* **Data for the task**:
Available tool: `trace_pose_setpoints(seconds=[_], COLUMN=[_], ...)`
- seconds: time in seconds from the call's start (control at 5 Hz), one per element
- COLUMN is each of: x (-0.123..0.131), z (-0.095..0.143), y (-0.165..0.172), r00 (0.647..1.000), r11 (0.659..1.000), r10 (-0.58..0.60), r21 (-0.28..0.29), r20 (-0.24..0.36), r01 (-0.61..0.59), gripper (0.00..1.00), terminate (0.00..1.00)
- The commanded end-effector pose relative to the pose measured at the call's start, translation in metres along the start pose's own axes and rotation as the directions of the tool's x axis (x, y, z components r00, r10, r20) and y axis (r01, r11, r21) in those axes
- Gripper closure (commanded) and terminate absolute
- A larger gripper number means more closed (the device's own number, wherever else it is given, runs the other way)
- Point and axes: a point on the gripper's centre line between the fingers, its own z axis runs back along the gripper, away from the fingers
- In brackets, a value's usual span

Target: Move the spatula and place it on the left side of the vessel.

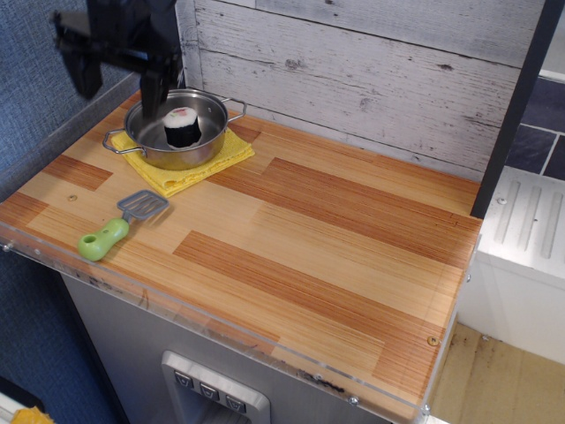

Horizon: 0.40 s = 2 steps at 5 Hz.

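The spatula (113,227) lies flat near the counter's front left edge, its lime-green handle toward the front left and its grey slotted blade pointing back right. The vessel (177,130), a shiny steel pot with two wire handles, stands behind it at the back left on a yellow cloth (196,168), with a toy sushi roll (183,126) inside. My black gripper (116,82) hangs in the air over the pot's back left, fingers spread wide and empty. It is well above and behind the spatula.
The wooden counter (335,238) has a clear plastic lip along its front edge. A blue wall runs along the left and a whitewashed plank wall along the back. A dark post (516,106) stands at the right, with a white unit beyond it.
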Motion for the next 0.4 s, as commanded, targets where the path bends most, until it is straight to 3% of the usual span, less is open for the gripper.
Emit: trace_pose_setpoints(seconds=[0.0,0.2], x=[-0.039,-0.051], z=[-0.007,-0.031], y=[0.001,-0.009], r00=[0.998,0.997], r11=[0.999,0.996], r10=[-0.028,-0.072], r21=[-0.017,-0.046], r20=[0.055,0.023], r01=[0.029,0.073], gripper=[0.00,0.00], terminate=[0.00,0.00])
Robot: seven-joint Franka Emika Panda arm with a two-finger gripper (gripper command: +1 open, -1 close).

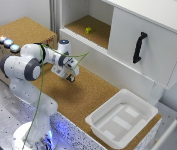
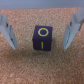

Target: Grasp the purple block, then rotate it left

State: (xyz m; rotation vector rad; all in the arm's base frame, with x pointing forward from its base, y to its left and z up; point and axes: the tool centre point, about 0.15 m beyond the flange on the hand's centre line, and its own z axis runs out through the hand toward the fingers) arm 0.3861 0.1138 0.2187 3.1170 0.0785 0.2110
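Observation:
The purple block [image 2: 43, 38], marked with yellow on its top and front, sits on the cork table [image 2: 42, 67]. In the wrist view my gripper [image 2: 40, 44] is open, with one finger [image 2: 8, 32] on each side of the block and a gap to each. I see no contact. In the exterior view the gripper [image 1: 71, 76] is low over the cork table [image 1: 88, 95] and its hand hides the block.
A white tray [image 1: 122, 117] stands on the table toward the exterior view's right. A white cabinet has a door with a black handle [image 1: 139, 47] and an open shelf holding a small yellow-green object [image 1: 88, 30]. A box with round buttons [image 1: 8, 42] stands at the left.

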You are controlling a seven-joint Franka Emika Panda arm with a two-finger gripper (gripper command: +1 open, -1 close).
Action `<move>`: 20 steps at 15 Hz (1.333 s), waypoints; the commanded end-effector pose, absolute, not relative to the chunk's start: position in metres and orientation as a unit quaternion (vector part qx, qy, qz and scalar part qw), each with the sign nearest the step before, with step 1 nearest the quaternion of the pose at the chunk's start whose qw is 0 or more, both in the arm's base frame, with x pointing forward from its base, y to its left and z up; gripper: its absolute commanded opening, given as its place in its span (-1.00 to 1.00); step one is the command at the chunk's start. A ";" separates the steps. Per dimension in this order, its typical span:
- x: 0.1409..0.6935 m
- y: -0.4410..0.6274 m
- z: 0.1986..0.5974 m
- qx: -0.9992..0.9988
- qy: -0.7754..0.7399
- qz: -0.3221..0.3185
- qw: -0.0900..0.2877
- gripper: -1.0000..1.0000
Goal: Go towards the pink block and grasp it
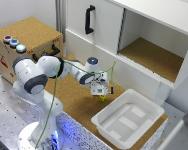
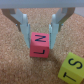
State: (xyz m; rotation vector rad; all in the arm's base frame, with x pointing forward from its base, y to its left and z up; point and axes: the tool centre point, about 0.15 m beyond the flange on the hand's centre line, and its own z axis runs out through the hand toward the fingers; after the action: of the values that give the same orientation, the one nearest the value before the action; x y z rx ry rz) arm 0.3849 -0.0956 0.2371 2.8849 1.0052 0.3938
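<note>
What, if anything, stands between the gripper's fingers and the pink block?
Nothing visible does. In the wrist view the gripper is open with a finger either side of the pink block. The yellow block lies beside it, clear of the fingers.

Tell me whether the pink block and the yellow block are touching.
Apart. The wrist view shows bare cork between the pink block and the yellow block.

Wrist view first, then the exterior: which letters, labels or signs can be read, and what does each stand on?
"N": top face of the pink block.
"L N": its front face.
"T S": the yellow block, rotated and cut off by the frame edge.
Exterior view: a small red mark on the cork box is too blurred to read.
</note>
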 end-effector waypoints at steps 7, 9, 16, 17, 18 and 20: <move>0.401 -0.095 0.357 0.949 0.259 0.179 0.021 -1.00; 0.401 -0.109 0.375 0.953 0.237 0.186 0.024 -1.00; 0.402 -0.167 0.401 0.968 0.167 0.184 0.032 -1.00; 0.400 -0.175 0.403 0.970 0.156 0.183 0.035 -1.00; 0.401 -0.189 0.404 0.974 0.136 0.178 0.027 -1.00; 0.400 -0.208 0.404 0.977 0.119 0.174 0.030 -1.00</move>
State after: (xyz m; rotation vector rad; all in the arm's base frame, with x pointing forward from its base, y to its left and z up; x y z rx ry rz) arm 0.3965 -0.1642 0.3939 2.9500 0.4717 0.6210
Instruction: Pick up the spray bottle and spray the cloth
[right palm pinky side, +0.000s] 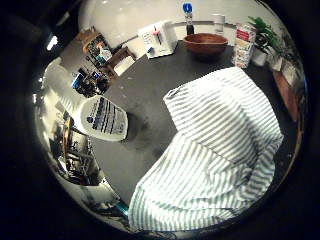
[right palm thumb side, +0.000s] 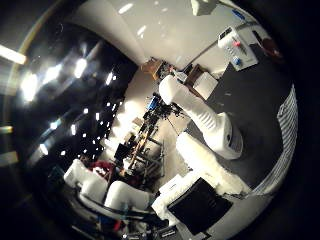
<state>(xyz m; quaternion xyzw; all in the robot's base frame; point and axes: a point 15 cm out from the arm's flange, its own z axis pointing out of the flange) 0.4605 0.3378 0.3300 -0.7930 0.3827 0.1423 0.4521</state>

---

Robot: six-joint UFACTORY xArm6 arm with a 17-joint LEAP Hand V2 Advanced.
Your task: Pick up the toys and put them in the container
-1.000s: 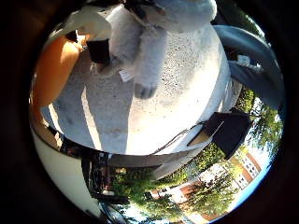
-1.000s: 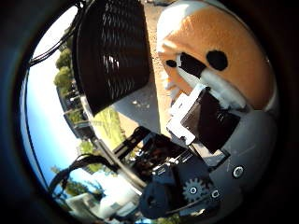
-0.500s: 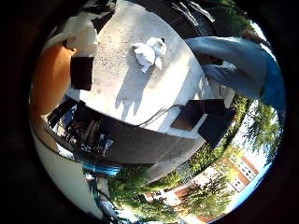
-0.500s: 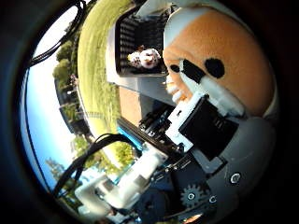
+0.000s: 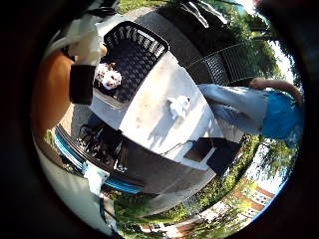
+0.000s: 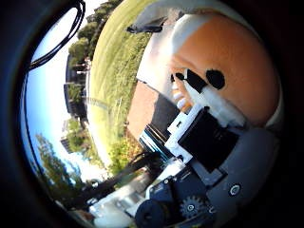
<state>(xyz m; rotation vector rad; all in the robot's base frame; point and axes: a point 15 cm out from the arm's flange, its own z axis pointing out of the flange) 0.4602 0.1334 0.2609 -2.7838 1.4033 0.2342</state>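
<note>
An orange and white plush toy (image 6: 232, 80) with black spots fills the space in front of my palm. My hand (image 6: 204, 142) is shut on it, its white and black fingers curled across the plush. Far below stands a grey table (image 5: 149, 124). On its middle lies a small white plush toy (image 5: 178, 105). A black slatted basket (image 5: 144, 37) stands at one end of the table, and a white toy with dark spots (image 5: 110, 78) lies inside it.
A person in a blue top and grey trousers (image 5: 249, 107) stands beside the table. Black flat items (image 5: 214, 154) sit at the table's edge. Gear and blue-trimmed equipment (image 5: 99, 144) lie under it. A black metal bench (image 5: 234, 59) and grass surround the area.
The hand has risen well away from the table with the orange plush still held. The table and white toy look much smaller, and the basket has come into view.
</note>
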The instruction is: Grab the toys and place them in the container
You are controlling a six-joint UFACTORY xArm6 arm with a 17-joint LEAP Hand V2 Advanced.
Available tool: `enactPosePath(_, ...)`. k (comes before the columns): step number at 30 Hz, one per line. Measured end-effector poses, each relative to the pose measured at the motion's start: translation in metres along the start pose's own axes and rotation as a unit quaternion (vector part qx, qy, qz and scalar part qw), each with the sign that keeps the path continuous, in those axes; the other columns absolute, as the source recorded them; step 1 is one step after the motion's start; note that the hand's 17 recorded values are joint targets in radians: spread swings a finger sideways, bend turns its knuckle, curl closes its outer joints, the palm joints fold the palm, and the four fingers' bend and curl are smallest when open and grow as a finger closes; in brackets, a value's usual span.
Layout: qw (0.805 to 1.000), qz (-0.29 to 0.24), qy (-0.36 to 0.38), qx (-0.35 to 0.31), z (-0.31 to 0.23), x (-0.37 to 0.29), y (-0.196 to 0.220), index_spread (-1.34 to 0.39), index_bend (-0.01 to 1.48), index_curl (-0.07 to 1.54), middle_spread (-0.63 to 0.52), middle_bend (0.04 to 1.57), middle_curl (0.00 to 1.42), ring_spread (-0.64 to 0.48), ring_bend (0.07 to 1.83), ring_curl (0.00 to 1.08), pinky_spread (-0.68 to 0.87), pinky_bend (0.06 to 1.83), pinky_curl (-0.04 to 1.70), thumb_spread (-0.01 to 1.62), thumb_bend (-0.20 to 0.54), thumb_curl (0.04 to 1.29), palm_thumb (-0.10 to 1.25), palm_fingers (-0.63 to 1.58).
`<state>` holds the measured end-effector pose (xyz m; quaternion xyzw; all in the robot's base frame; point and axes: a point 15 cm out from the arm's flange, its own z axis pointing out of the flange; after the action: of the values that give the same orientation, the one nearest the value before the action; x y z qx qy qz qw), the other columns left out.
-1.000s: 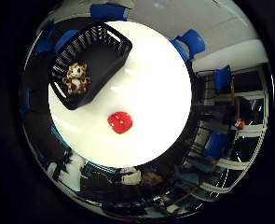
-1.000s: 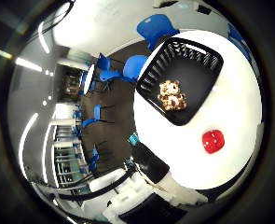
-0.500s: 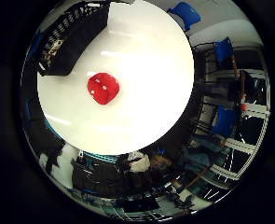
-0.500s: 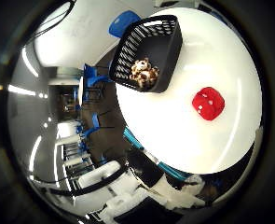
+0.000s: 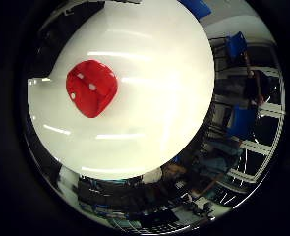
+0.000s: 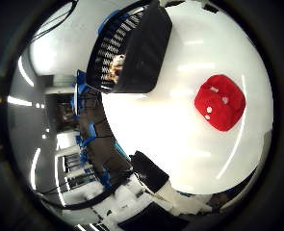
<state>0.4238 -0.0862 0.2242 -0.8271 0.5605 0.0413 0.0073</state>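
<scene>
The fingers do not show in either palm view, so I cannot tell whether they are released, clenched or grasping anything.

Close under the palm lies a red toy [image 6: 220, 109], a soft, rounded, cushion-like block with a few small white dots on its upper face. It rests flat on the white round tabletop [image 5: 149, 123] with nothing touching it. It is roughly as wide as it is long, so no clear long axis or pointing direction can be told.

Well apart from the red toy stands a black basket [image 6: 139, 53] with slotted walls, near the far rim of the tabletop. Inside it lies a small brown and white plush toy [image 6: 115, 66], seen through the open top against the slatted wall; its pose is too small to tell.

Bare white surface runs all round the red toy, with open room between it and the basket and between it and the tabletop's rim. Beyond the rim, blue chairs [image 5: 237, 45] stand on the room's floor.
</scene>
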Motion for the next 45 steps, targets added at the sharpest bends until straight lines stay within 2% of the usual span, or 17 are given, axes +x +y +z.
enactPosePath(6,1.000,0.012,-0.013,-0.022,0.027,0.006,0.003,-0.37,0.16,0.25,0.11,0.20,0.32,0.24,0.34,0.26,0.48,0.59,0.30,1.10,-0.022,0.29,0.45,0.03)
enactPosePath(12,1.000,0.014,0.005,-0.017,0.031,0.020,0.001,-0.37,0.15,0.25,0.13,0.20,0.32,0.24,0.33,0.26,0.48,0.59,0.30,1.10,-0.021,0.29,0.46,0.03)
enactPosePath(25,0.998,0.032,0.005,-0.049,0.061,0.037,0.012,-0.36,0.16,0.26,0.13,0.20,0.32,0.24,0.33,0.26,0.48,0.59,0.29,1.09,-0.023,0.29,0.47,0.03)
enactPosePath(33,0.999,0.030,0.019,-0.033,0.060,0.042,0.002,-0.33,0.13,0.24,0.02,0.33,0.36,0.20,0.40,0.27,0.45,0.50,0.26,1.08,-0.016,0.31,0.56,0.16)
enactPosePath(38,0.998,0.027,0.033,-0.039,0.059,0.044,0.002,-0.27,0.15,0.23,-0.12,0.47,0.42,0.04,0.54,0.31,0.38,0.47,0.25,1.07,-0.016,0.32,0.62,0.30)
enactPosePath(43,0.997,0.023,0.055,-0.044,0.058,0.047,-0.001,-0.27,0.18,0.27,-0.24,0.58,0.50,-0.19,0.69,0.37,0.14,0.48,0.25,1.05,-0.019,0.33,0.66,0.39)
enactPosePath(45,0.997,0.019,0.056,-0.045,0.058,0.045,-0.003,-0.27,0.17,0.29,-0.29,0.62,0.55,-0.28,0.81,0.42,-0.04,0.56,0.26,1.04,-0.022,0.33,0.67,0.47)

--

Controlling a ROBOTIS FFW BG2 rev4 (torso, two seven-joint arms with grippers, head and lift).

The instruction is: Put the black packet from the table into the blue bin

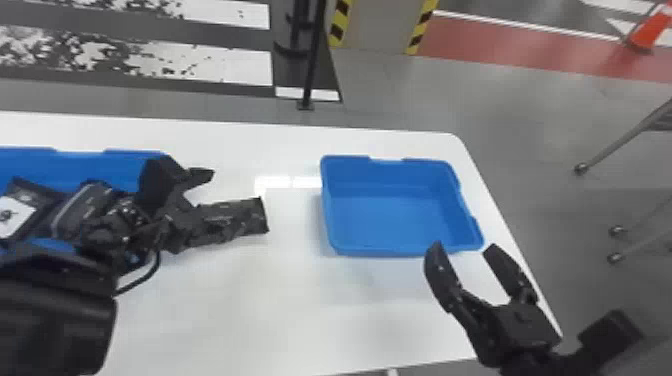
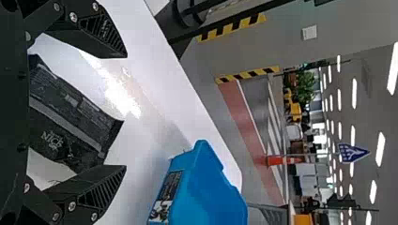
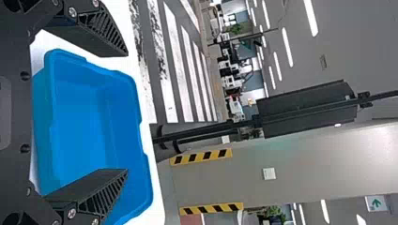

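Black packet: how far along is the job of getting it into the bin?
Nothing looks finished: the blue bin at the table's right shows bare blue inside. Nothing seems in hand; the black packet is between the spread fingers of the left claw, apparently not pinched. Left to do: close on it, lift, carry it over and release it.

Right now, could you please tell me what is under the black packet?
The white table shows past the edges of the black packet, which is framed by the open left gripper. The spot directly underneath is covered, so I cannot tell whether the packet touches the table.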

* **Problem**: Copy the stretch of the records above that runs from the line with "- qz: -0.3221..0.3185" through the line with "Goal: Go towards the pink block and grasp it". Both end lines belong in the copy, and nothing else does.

* **Answer for the task**:
- qz: -0.3221..0.3185
- qw: -0.0900..0.2877
- gripper: -1.0000..1.0000
Goal: Go towards the pink block and grasp it

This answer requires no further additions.